A public company may find that the process of registering shares with the Securities and Exchange Commission (SEC) is cumbersome, expensive, and time-consuming. In some cases, the better part of a year may pass before the SEC allows stock to be registered. There will be pressure from shareholders to register their stock, since stock certificates bear a restrictive legend that prevents their sale until they are registered.
Under Rule 144, investors can sell their stock holdings if all of the following conditions have been met:
- Holding period. A shareholder must hold the shares for at least six months.
- Reporting. The company must be complying with its SEC reporting requirements.
- Trading volume. If the stockholder is in a control position at the company, then he or she can only sell the greater of 1% of the outstanding shares of the same class being sold or 1% of the average weekly trading volume in the four weeks preceding a notice to sell shares.
- Trading transaction. The sale of stock must be handled as a routine trading transaction, with the broker receiving a normal commission.
- Notice of sale. If the stockholder is in a control position at the company, he or she must file a Form 144 with the SEC, giving notice of intent to sell. This requirement is not applicable if the sale is for fewer than 5,000 shares or the aggregate dollar amount will be less than $50,000.

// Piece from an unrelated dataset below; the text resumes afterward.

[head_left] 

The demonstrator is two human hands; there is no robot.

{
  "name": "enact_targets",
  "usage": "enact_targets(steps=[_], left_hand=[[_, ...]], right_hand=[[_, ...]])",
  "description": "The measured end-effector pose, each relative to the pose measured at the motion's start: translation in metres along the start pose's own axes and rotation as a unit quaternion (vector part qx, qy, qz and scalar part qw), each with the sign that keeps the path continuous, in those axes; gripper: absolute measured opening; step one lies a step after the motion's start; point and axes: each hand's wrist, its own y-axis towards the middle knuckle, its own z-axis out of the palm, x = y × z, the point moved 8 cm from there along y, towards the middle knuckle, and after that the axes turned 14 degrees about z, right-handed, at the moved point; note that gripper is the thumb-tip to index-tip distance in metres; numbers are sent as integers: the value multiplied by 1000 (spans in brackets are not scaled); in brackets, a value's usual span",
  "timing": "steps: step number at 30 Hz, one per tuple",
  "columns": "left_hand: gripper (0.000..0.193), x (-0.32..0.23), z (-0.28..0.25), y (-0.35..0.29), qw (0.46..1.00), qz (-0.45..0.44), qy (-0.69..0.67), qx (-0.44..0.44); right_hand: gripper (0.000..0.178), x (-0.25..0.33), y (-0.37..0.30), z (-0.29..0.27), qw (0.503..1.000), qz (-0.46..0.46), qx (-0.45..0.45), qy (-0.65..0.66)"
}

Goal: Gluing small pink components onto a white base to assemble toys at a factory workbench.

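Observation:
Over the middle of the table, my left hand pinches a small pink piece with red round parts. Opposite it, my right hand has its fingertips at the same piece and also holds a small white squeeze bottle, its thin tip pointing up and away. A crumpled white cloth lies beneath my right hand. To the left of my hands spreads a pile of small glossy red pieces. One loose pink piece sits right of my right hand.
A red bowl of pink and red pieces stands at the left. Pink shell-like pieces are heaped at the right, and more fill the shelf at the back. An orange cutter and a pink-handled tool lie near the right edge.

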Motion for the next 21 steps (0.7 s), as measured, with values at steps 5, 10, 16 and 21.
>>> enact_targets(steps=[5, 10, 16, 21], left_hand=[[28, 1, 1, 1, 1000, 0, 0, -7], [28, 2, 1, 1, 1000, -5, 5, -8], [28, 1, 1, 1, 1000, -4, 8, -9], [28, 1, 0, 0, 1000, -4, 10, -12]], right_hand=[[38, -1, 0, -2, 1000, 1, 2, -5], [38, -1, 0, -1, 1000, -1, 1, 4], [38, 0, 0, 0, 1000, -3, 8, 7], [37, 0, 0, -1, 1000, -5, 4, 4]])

Following completion of the applicable conditions, shareholders must apply to the company’s stock transfer agent to have any restrictive legends removed from their stock certificates. The stock transfer agent will only remove the legend with the written approval of the company’s designated attorney. Once the legend has been removed, a shareholder can sell the stock.
Though Rule 144 appears to give investors a reasonable means for selling their stock, its practical application is limited by the volume of trading in the stock. Thus, even though investors may be allowed to sell their stock, it does not mean that there will be a sufficient number of interested buyers to allow for their sale.